Exercise directions
Sort through the entries below and pull out lines containing the word "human".
________________
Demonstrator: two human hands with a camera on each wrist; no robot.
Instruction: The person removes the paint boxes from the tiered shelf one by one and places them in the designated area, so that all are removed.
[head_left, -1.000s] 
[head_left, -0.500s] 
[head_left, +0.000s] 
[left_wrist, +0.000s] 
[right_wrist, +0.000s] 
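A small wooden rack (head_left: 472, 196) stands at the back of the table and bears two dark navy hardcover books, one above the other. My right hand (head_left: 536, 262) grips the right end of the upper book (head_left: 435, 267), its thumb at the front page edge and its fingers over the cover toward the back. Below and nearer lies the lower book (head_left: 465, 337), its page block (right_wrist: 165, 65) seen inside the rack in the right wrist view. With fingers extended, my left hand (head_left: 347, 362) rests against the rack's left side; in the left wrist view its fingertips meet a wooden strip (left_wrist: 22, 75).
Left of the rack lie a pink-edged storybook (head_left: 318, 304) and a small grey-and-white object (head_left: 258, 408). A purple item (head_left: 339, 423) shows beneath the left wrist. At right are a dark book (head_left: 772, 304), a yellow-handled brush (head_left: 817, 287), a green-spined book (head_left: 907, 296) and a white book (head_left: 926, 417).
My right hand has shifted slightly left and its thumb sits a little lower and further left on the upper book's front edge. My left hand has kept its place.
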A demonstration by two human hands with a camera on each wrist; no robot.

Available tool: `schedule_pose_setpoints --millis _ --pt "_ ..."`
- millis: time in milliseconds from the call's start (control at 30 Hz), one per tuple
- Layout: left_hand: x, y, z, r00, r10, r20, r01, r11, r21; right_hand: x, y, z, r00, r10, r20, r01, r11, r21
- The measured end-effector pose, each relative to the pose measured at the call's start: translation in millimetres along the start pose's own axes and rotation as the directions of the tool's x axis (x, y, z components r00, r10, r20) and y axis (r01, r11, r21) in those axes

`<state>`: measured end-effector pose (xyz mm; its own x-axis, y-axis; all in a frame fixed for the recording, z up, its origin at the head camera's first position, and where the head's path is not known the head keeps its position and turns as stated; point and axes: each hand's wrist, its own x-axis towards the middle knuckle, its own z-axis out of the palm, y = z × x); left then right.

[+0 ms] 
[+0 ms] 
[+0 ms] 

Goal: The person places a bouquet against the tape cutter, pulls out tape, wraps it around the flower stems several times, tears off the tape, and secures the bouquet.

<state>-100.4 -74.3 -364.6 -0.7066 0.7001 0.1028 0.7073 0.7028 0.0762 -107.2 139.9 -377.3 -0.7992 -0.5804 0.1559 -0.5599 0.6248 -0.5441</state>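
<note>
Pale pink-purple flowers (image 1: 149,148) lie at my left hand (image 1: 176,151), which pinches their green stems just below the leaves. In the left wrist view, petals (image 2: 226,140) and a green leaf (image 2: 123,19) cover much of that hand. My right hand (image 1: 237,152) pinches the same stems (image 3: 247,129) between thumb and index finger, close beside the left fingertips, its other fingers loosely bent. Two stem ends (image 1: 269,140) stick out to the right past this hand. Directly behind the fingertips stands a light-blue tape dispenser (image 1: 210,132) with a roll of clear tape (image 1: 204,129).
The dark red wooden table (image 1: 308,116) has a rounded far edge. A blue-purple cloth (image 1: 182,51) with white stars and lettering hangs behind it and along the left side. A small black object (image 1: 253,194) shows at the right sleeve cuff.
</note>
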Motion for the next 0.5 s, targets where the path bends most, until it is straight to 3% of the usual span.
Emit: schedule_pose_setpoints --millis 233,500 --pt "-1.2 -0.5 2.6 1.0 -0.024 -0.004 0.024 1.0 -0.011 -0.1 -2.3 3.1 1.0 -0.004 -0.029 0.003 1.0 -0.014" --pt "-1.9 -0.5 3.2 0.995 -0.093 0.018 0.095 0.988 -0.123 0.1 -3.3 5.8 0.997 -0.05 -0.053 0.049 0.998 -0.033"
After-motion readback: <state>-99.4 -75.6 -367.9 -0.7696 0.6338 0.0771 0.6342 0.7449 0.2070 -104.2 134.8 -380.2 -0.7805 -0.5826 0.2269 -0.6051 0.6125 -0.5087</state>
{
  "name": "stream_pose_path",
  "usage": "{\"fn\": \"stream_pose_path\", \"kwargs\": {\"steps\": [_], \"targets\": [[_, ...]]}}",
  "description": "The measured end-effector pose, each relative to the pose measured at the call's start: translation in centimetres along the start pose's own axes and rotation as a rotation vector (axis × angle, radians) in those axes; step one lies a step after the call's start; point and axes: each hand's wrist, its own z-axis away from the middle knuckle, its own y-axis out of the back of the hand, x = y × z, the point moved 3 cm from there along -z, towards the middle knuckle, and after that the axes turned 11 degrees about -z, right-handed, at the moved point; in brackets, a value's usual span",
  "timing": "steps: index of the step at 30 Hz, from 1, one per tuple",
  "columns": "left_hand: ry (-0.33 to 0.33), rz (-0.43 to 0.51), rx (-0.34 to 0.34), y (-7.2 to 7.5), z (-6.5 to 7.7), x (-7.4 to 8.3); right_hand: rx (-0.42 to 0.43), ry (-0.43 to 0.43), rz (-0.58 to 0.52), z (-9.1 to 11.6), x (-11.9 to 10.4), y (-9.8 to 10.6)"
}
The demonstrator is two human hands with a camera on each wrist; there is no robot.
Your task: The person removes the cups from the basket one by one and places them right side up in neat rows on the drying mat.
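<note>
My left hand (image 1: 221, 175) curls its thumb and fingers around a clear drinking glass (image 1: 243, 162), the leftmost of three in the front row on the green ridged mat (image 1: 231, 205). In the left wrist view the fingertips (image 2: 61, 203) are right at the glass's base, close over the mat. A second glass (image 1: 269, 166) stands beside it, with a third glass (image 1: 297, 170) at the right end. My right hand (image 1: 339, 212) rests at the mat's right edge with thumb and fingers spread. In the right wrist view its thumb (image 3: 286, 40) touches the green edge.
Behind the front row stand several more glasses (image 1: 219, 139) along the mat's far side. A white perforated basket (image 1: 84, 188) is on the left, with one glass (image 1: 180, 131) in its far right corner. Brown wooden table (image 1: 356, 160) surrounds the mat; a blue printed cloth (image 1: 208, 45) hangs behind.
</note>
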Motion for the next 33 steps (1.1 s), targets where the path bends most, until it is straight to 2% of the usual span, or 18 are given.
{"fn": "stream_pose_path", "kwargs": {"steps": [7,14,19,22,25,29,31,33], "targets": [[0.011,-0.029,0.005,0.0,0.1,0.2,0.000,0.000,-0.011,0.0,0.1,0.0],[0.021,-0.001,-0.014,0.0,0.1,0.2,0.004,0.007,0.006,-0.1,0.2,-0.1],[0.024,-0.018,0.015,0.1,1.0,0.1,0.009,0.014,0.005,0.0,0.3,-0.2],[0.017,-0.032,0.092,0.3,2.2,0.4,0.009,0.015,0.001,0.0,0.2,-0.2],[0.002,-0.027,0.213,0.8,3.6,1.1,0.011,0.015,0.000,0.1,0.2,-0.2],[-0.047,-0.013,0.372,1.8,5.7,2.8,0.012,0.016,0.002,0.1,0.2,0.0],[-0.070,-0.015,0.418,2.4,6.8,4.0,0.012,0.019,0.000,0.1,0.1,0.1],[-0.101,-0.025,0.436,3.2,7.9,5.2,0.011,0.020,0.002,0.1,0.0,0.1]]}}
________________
Result of this exercise
Demonstrator: two human hands with a camera on each wrist; no robot.
A demonstration by two human hands with a camera on each wrist; no robot.
The demonstrator is two human hands with a camera on each wrist; there is no robot.

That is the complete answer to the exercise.